> Task objective: Skip every image and restate the data word for word.

> Data extract:
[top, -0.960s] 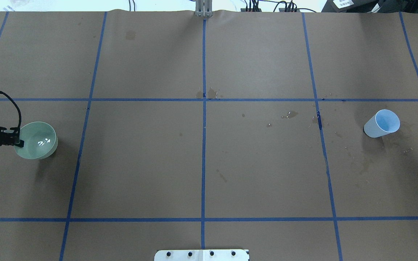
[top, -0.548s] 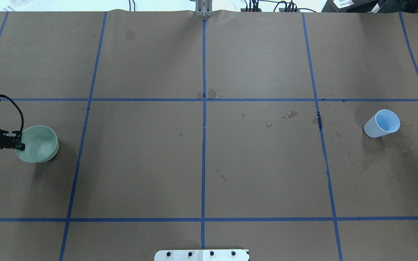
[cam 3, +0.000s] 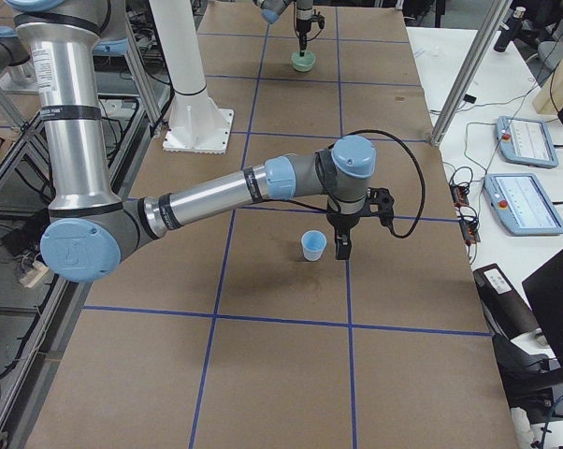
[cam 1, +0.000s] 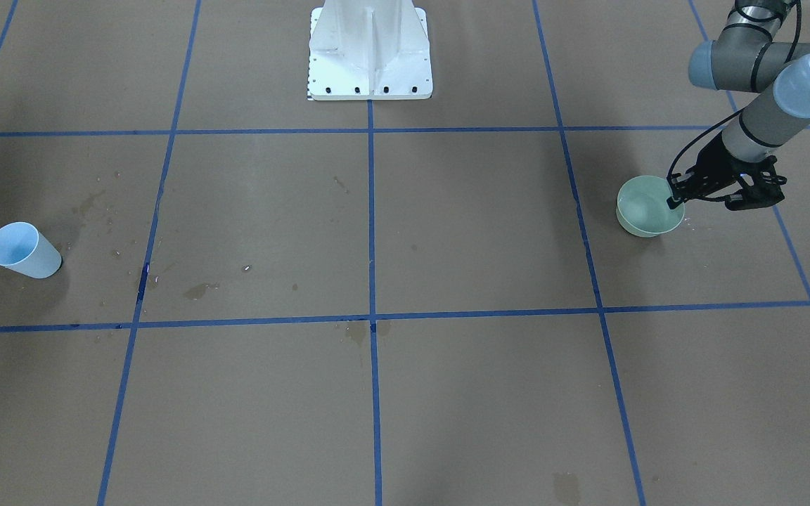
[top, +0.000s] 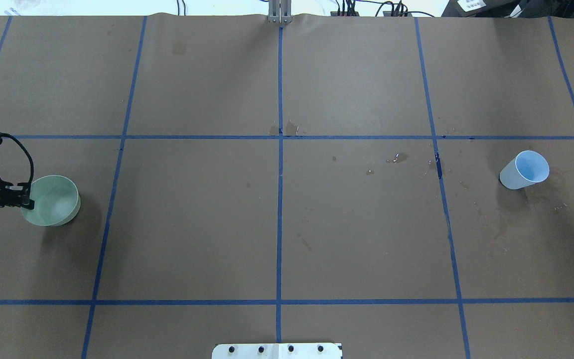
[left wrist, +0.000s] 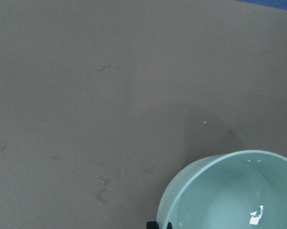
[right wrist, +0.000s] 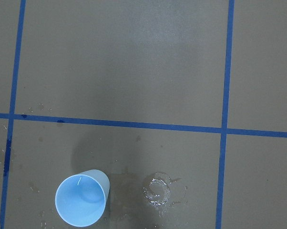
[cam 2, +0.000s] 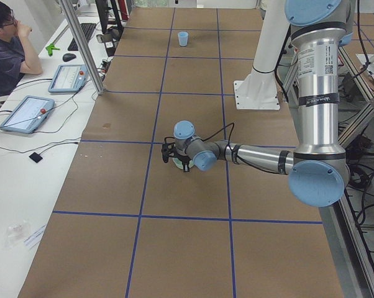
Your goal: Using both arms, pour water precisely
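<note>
Left gripper [top: 28,201] is clamped on the bowl [top: 54,200] rim at the left end of the table [top: 357,239]. One fingertip [left wrist: 158,224] just shows at the rim in the left wrist view. The grip is on the outboard side of the rim, so the bowl body lies off the jaws toward table centre, and the free lip opposite the jaws points along the table at the cup. Round bowl, so no long axis to line up. The jaw-to-lip line is the pour axis, and it aims the right way. Water [left wrist: 229,210] is in the bowl: a clear pool with one glint. Can't tell whether the bowl base is on the paper or just off it. Dark stains [top: 400,157] and a few drops mark the middle squares. Cup [top: 525,170] stands upright, mouth up, at the right end, well apart from the bowl and in the same grid row. Can't tell whether it holds any water. A small wet puddle [right wrist: 158,190] sits on the paper just beside it. Right gripper [cam 3: 342,247] shows only in the right side view, hanging near the cup and apart from it. Open or closed, can't tell. Right arm [cam 3: 216,194] is by far the nearer one to the cup; left arm [cam 1: 763,116] has the bowl. My read: no pour is possible from here. The gap has to close first, either the right arm bringing the cup in or the bowl carried across, then a tilt over the far lip.
</note>
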`<state>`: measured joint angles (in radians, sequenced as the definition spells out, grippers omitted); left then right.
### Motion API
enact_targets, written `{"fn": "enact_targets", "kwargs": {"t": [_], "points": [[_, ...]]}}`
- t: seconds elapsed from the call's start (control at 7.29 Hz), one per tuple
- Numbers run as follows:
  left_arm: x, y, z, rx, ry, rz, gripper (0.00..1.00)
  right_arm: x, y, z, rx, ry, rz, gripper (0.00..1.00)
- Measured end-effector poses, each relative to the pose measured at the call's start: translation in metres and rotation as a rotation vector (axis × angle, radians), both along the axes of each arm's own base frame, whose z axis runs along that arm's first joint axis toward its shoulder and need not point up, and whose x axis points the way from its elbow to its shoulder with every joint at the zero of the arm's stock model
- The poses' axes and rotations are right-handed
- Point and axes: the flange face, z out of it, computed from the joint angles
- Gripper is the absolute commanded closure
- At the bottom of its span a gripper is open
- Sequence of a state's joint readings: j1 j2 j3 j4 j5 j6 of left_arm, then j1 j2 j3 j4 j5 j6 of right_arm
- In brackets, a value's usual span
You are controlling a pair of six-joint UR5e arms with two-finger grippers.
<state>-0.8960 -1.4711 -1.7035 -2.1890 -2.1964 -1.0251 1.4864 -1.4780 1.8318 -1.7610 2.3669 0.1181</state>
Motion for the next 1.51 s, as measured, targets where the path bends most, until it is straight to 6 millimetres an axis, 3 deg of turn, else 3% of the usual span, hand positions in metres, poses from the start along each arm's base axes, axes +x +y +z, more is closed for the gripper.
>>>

> Task solution:
[top, -0.960s] 
[top, -0.548s] 
[cam 3, +0.000s] 
[cam 1, +0.000s] 
[top, +0.000s] 
[left wrist, +0.000s] 
[right wrist, +0.000s] 
[cam 2, +0.000s] 
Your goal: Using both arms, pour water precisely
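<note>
Left gripper [top: 28,201] is clamped on the bowl [top: 54,200] rim at the left end of the table [top: 357,239]. One fingertip [left wrist: 158,224] just shows at the rim in the left wrist view. The grip is on the outboard side of the rim, so the bowl body lies off the jaws toward table centre, and the free lip opposite the jaws points along the table at the cup. Round bowl, so no long axis to line up. The jaw-to-lip line is the pour axis, and it aims the right way. Water [left wrist: 229,210] is in the bowl: a clear pool with one glint. Can't tell whether the bowl base is on the paper or just off it. Dark stains [top: 400,157] and a few drops mark the middle squares. Cup [top: 525,170] stands upright, mouth up, at the right end, well apart from the bowl and in the same grid row. Can't tell whether it holds any water. A small wet puddle [right wrist: 158,190] sits on the paper just beside it. Right gripper [cam 3: 342,247] shows only in the right side view, hanging near the cup and apart from it. Open or closed, can't tell. Right arm [cam 3: 216,194] is by far the nearer one to the cup; left arm [cam 1: 763,116] has the bowl. My read: no pour is possible from here. The gap has to close first, either the right arm bringing the cup in or the bowl carried across, then a tilt over the far lip.
</note>
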`<state>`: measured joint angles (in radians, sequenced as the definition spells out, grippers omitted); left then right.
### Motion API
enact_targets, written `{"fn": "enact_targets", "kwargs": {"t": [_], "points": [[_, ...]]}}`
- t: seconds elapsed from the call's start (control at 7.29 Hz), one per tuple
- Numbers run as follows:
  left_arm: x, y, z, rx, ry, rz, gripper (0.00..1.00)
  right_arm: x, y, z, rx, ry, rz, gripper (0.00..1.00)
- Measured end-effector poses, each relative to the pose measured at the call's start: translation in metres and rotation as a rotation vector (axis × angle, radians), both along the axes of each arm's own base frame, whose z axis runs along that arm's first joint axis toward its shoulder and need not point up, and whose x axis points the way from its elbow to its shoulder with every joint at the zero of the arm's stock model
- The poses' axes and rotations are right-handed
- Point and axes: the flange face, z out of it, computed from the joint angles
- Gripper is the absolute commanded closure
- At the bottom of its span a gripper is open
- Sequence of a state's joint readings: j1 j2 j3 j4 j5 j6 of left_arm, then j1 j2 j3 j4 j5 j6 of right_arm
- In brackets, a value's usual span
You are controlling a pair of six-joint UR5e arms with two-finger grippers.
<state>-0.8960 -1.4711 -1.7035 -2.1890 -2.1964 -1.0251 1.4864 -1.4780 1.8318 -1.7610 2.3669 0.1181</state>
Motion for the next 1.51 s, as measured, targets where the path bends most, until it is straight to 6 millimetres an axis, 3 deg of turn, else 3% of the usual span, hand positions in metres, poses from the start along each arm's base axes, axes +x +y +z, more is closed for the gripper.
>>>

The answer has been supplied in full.